- **PROBLEM REQUIREMENTS**:
In the listing that follows, how many lines have the word "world" in them? Give only the number.

- **DATA**:
——————————
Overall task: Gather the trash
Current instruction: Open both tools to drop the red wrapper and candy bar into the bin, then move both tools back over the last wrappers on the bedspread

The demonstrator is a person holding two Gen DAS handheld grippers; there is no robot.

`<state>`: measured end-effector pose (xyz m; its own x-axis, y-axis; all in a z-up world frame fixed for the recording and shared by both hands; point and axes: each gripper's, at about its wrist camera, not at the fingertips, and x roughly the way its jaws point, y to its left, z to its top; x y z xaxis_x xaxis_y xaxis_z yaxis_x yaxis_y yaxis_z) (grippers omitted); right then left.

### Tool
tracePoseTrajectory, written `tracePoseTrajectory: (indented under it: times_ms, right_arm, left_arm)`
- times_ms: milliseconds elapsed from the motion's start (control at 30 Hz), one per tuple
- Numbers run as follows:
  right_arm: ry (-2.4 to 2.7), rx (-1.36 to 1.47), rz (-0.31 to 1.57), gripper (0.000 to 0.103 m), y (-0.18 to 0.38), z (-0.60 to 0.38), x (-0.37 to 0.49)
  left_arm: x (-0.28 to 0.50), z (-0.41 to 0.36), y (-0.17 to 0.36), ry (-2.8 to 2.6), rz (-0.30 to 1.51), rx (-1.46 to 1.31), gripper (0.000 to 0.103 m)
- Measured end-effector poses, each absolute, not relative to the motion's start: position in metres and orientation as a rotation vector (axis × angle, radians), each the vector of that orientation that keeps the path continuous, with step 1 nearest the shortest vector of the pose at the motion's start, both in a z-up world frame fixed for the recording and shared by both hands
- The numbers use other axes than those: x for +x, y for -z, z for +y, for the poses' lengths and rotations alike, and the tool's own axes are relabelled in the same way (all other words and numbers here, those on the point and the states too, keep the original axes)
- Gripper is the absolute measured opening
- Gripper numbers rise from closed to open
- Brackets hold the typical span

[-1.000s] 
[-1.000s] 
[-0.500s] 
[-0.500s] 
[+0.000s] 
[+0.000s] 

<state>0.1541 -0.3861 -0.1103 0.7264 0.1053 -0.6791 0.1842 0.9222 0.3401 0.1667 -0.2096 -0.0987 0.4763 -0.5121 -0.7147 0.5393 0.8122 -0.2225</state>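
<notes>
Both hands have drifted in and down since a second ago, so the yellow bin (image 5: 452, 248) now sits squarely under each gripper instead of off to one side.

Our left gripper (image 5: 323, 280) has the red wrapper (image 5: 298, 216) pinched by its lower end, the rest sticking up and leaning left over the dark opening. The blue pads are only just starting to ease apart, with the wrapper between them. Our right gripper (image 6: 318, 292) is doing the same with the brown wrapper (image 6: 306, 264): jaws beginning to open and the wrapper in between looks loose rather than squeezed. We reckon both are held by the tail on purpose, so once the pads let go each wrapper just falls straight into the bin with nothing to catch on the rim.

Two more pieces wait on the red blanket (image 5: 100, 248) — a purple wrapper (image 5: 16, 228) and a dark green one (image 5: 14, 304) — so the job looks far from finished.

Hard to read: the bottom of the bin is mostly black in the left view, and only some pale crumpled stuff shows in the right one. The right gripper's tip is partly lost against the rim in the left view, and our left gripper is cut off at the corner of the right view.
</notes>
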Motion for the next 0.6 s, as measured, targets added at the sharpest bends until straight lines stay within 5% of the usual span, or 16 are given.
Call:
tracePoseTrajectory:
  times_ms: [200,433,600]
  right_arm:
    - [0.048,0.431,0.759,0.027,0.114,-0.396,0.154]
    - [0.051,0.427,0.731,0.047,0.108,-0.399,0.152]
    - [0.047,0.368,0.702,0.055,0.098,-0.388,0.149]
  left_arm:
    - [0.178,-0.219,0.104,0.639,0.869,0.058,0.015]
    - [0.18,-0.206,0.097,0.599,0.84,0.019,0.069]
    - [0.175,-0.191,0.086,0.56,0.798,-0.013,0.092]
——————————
- **ANSWER TO THE PROBLEM**:
2